Additional information

Funding

This research was supported by a Hanarth Fund grant, the Netherlands (2019N1552 to R.S.N.F).

Author contribution

A. Bhattacharya: Data curation, methodology, data analysis, data interpretation, writing. T. S. Stutvoet: Data curation, methodology, data analysis, data interpretation, writing. M. Perla: Data interpretation, writing. S. Loipfinger: Data analysis, data interpretation, writing. M. Jalving: Data interpretation, writing. A. K. L. Reyners: Data interpretation, writing. P. D. Vermeer: Data interpretation, writing. R. Drapkin: Data interpretation, writing.

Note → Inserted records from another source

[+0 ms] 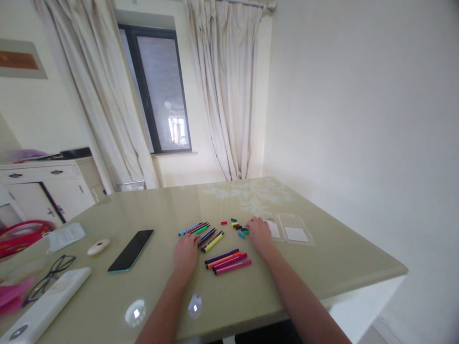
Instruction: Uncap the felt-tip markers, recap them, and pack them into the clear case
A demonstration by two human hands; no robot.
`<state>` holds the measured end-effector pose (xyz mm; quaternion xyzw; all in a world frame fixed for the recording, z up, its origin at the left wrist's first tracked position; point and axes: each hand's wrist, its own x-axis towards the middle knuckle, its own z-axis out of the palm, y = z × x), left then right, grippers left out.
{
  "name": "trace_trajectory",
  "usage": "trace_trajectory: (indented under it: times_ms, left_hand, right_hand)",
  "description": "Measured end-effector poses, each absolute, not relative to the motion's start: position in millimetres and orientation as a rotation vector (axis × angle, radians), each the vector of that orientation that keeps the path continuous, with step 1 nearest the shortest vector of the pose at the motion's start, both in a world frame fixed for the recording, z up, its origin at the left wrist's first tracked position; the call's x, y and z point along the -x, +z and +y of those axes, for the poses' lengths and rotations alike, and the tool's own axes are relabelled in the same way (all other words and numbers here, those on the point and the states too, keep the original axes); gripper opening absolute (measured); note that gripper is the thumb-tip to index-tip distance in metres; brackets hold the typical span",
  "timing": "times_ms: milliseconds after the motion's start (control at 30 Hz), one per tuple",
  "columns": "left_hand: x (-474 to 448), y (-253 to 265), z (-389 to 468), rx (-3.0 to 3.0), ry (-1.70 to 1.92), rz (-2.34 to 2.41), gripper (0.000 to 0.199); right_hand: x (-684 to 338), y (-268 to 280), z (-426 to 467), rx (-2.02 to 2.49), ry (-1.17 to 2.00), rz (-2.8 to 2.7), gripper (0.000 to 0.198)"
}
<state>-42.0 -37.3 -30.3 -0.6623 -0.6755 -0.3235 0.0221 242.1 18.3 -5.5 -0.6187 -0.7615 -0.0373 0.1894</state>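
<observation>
My left hand (185, 253) rests on the table, fingers bent together at the rear end of a dark blue marker (207, 237). Uncapped, that marker lies beside a brown marker and a yellow-green marker (213, 242). Just beyond are light blue, red and green markers (194, 229), also without caps. Nearer to me lie capped purple, orange and pink markers (233, 268). My right hand (260, 232) is closed at the loose caps, its fingertips by a green cap (246, 232); what they hold is hidden. A blue cap (241, 235) and a red cap (224, 223) lie around it.
An open clear plastic case (309, 234) lies right of my right hand. On the left are a phone (131, 251), a white oval object (98, 246), a face mask (67, 237), glasses (51, 275) and a long white device (50, 302). The wall borders the table's right side.
</observation>
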Motion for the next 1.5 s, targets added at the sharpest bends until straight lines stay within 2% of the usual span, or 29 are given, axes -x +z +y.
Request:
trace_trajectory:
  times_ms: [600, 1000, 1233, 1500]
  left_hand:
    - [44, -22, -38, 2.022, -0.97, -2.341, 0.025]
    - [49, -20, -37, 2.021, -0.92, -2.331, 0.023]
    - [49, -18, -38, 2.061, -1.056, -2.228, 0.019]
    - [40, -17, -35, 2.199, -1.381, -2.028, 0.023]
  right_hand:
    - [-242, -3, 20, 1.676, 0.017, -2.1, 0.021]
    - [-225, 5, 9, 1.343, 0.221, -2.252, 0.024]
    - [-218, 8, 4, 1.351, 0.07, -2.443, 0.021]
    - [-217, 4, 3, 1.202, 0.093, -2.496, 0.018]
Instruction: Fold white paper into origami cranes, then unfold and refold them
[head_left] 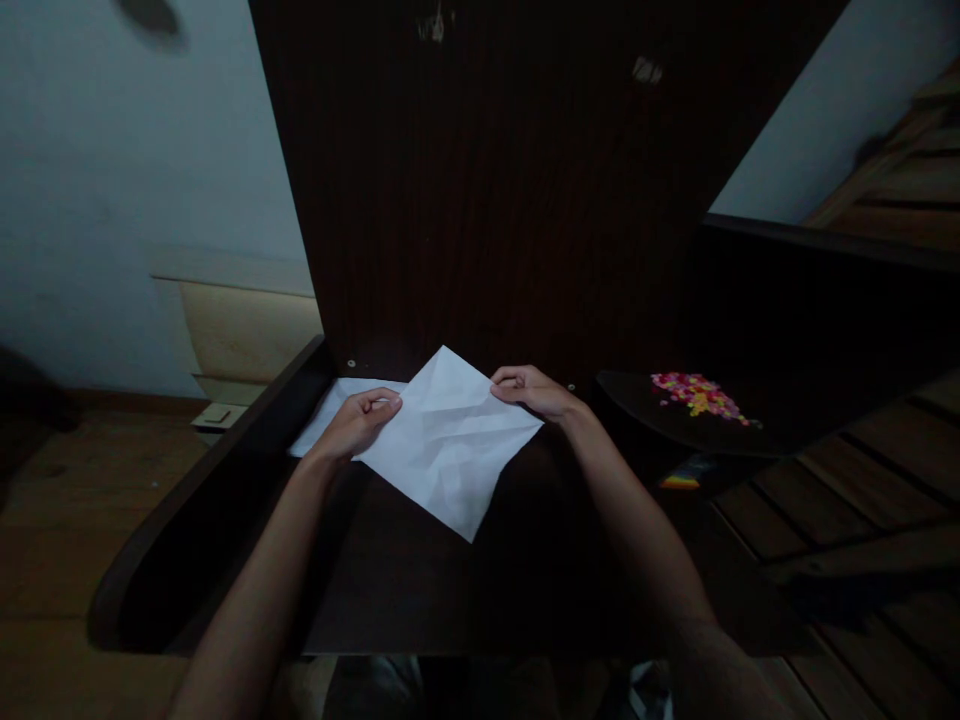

M. de Bruyn: Data interpretation, writing. E. G. E. de Vries: Data interpretation, writing. S. de Jong: Conceptualization, data interpretation, writing. R. S. N. Fehrmann: Conceptualization, data curation, methodology, data analysis, data interpretation, writing. All were involved in the final decision to submit the manuscript.

Disclosure

The authors have declared no conflicts of interest.